[rest-practices] Async operations and statelessness

Mon Apr 19 19:20:43 UTC 2010

Hi Folks,

I wanted to get your feeling on the question of breaking statelessness
when asynchronous operations are used, in particular in terms of the
protocol used to check the outcome of the deferred task.

So say we need to model a potentially long-lived operation, such as
migrating a VM. To avoid tying up a connection for the duration, the
server could respond to the "POST /vms/999/reboot" request with a 202
Accepted, along with a unique URI to be used subsequently to check on
the status of the migration. 

Now it's the lifecycle of the temporary resource represented by this URI
that seems to be potentially problematic. While the async operation is
still in flight, there's no problem. However the question is how long
_after_ the operation has completed should we maintain this resource so
that the client can eventually determine the outcome? We've no guarantee
that the client will poll regularly, so say we impose some arbitrary
expiry, maybe 10 minutes after the task has completed. But even for that
limited time we seem to be breaking one of the fundamental Fielding
commandments, the one that demands session state is kept entirely on the
client side. After the task completes, this URI no longer represents a
resource per se, rather we'd just be keeping it around for a while to
support our conversation with the client.  

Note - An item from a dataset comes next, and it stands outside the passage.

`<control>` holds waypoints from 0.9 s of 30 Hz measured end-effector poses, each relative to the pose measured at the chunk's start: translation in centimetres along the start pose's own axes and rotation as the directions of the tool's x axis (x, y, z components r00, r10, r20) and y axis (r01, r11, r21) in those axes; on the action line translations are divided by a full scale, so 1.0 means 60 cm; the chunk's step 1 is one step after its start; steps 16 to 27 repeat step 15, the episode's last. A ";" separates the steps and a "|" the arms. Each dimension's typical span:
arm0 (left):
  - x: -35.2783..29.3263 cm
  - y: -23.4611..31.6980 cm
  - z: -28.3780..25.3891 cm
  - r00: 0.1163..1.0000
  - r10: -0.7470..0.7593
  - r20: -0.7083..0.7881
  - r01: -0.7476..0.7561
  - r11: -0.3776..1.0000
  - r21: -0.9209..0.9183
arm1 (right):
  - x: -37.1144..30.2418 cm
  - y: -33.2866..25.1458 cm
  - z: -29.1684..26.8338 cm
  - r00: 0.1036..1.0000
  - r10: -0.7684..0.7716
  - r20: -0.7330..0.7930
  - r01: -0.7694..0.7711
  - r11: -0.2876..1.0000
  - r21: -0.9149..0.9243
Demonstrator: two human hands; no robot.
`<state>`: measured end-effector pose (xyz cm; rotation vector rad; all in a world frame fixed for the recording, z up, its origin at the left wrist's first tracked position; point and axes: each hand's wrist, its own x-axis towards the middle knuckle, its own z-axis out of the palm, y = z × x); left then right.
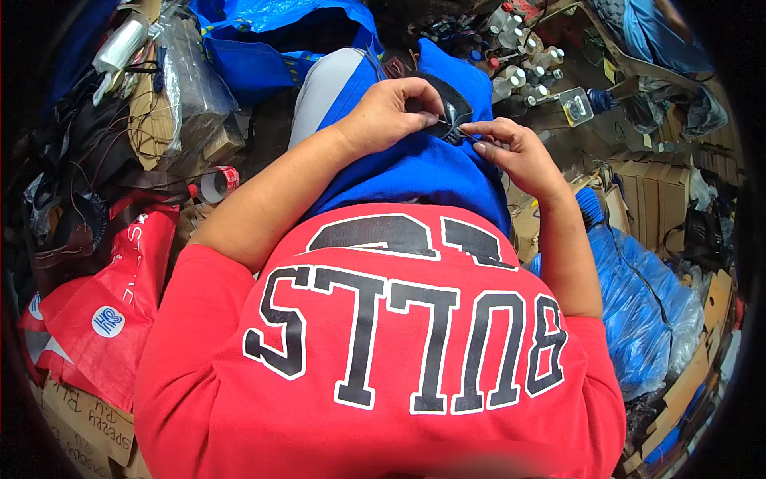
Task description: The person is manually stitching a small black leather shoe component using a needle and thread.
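Observation:
A glossy black leather shoe point(455, 102) rests on my blue-clad lap. My left hand point(391, 112) comes over it from the left, its thumb and forefinger closed in a pinch at the shoe's near edge. To the right, my right hand point(517, 152) has its thumb and fingertips pinched together just off the shoe. A thin thread point(464, 126) runs between the shoe and those right fingertips. Whether a needle is there is too small to tell. Part of the shoe is hidden behind the left fingers.
A blue bag point(279, 48) lies ahead. Several plastic bottles point(515, 76) crowd the far right, by a clear container point(576, 106). Cardboard boxes point(650, 195) and a blue plastic-wrapped bundle point(630, 295) are on the right. A red bag point(112, 303) and another bottle point(215, 185) lie left.

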<state>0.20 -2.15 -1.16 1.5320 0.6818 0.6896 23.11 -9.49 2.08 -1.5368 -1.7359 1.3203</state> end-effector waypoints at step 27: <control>0.022 -0.023 0.011 0.969 -0.207 0.134 0.190 0.973 0.131 | 0.030 -0.009 0.001 0.983 0.178 0.035 -0.181 0.973 0.144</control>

So another more extreme approach would be to limit the client to:

(a) checking whether the async operation is still being processed, so
that the status URI is only valid until the task completes,

(b) inferring from the current state of the VM whether the task may have
succeeded or failed, for example the client gets a big hint that its
stop operation has failed if the task has completed but the VM state
hasn't transitioned to DOWN (or course there's a race here, as the VM
may simply have been restarted in the meantime by another agent),

and,

(c) getting a indirect indication of the failure reason by scanning an
event/audit log.

Obviously the stricter approach makes life a lot more awkward for the
client, whereas the stateful approach would be much more convenient.

Feedback welcome!

Cheers,
Eoghan